Natürlich erschraken die Frauen, als der Hammer das erste Mal auf den Stamm fiel. Anna presste ein Taschentuch vor den Mund und war blass geworden. Derweil saugte Nynke weiterhin jede Bewegung auf der Baustelle in sich auf. Mit jedem Schlag der Ramme sank der Stamm ein Stück in den Untergrund. Daneben wurde ein zweiter aufgerichtet.
»Ich will nach Hause«, quengelte Anna. »Mir zerspringt gleich der Kopf, ich halte das nicht länger aus.«
Nynke reagierte nicht. Sie war aufgestanden und hatte sich ein paar Schritte von der Bank entfernt.
»Schwester!« So leicht gab Anna nicht auf. »Ich habe gesagt, dass ich nach Hause gehen will. Soll ich mich etwa ohne Begleitung auf den Weg machen?«
Weil Nynke nicht zum Gehen zu bewegen war, brachte zuletzt Anton van Ridder Anna nach Hause. An Dircks Seite wagte Nynke sich näher an die Arbeiten heran.
»Und wenn die Stämme nicht lang genug sind und im Untergrund versinken?«, wollte sie wissen.
»Setzen wir einen zweiten drauf. Irgendwann wird es halten.« Dirck winkte auf einmal hektisch. »Gerade halten! Vorsicht!« An Nynke gewandt sagte er: »Ich muss zurück an die Arbeit.«
Sie folgte ihm. Unterdessen wurden die Pferde wieder angespannt, die Ramme erneut für den nächsten Schlag bereit gemacht. Die hämmerte den Pfahl kaum noch tiefer ins Erdreich.
»Der erste sitzt. Wir haben es geschafft.« Dirck umarmte seinen Bruder. Sie schlugen sich gegenseitig auf den Rücken.
Nynke ließ den Blick über das Gelände schweifen. Sie versuchte, sich vorzustellen, wie es mit holländischen Häusern aussehen mochte. Es gelang ihr nicht recht. Dafür entdeckte sie den Architekten Peter de Gayette. Der ließ seinen Blick genauso schweifen wie sie. Schnell drehte Nynke sich weg. Sie wollte von dem Mann nicht gesehen werden und suchte Deckung hinter einem Holzstapel.
Von dort aus konnte sie beobachten, wie der Architekt und Wolfhardt Dyballa einander ansahen. Als verständigten sie sich über die Entfernung hinweg. Nynke kam das komisch vor. Es schien zwischen ihnen ein geheimes Einverständnis zu herrschen. Für einen loyalen Vorarbeiter gehörte sich das nicht.

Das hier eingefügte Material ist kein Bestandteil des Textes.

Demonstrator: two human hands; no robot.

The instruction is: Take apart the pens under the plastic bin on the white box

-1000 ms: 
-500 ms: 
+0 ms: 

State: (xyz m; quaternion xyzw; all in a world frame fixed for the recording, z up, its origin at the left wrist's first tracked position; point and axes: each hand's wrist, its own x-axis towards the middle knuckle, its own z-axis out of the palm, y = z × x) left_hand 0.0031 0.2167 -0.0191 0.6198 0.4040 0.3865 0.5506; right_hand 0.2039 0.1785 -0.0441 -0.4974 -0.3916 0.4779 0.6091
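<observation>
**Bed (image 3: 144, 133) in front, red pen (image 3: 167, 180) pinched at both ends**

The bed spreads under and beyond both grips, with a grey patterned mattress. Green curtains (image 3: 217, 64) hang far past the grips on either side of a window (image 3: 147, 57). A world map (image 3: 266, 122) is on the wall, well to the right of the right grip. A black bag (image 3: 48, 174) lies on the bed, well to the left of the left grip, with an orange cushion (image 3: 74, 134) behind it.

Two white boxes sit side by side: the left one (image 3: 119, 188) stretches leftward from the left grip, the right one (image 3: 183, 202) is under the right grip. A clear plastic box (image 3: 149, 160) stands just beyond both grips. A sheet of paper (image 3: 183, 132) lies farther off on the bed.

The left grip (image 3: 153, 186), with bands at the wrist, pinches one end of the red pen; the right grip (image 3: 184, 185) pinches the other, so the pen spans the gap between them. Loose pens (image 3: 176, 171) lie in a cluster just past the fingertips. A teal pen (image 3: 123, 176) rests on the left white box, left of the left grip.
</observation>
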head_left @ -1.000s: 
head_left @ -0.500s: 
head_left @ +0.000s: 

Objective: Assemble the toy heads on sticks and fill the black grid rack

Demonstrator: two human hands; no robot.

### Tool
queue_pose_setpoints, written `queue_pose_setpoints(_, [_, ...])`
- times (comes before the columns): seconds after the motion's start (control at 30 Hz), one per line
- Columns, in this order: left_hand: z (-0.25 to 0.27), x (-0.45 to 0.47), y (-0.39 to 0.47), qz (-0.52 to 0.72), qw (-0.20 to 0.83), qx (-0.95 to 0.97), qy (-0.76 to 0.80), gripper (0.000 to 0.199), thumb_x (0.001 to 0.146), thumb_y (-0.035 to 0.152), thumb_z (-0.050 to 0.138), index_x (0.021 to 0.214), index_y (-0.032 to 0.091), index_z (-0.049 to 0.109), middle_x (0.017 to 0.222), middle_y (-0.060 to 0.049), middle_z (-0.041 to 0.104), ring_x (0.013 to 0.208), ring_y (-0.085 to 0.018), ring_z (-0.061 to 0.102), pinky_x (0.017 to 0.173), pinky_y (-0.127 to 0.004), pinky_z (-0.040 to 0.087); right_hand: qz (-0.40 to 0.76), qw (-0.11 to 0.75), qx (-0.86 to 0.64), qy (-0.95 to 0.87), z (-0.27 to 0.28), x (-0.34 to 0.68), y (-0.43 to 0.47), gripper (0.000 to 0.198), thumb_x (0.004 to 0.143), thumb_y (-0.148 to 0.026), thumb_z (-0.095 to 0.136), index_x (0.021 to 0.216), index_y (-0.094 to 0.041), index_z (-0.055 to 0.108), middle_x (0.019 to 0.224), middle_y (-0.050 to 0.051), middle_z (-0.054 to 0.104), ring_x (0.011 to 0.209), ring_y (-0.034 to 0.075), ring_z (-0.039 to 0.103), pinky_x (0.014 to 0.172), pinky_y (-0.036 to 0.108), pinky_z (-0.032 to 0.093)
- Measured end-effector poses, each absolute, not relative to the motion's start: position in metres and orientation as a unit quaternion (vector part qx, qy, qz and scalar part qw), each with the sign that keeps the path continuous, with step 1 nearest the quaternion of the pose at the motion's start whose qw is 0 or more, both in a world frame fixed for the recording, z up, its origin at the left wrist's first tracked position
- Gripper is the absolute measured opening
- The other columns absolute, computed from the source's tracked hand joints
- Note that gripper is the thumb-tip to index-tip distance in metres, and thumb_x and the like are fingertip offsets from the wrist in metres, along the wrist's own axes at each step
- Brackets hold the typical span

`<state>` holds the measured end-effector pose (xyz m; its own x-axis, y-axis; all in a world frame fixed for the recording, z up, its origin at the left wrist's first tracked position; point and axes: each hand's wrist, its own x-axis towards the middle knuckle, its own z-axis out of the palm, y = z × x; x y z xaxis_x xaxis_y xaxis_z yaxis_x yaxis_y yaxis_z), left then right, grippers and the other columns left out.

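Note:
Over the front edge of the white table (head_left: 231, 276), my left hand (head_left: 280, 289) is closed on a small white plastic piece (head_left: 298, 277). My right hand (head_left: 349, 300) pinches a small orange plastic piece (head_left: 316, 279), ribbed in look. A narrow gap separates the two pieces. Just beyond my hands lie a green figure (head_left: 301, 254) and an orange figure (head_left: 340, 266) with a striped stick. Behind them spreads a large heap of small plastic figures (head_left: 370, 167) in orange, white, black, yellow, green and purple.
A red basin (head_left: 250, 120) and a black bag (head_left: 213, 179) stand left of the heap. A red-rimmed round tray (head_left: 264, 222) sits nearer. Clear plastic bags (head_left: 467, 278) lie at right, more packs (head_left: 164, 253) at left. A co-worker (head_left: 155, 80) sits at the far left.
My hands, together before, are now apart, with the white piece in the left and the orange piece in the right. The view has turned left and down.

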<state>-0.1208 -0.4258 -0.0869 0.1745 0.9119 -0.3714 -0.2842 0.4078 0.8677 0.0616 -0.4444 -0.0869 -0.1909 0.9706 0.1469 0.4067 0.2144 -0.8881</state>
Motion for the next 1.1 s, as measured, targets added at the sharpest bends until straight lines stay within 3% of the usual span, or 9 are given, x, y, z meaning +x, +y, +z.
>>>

Ende Mai des Jahres 1733 besichtigte Friedrich Wilhelm die Baustellen beim Nauener Tor. Er begann früh am Morgen damit, sich die Fortschritte der zweiten Stadterweiterung zeigen zu lassen und quälte Peter de Gayette mit Fragen. Dabei interessierte ihn nicht ausschließlich der Baufortschritt, sondern auch, wie die Wände aufgemauert wurden, wo später in den Häusern Herde und Öfen eingebaut werden sollten, wie die Treppen verliefen. Er wollte wissen, ob die gelieferten Mauer- und Dachziegel in ausreichender Zahl und Güte vorhanden waren. Es gab buchstäblich nichts auf der Baustelle, wonach der König sich nicht erkundigte.
Jan als Kastellan des Stadtschlosses gehörte zum königlichen Gefolge und frohlockte innerlich, wenn Peter de Gayette mit seinen Erklärungen ins Straucheln kam. Jan hatte dem König einmal in der Woche einen ausführlichen Bericht geschickt, trug alle Abschriften dem Datum nach geordnet in einer Ledermappe bei sich und fühlte sich gewappnet.
Nynke sah mit anderen Neugierigen vom Rand der Baustelle aus zu. Neben ihr stand die hochschwangere Ehefrau Anton van Ridders. An jeder Hand hielt sie ein Kind, ein drittes klammerte sich an einer ihrer Rockfalten fest. Keiner wollte sich den Anblick des Königs entgehen lassen.
Anschließend ritt Friedrich Wilhelm wenige Ruten zur Baustelle für das holländische Viertel. Sein Gefolge zog er wie einen Rattenschwanz hinter sich her.
Die beiden Rammen ragten gespenstisch in den verhangenen Himmel. Die Pferde und die Männer, die sie bedienten, warteten daneben. Ihnen war gesagt worden, der König würde die Arbeitsweise der schweren Geräte sehen wollen, nun ritt er achtlos daran vorbei.
»Majestät! Vorsicht, es …«, rief Jan. Seine Worte wehte eine steife Morgenbrise davon.
Der König ritt genau dorthin, wo die Stämme für die Gründung der ersten Häuser in den Sumpf gerammt worden waren. Sie schlossen knapp unterhalb der Oberkante des Geländes ab und warteten darauf, dass die Fundamentblöcke aus Kalkstein auf sie gelegt wurden. Wenn man nicht wusste, worauf man zu achten hatte, übersah man sie leicht. Wenn seine Majestät mit dem Pferd …
»Eure Majestät, Ihr müsst vorsichtig sein, ich bitte Euch!«, rief Jan diesmal lauter.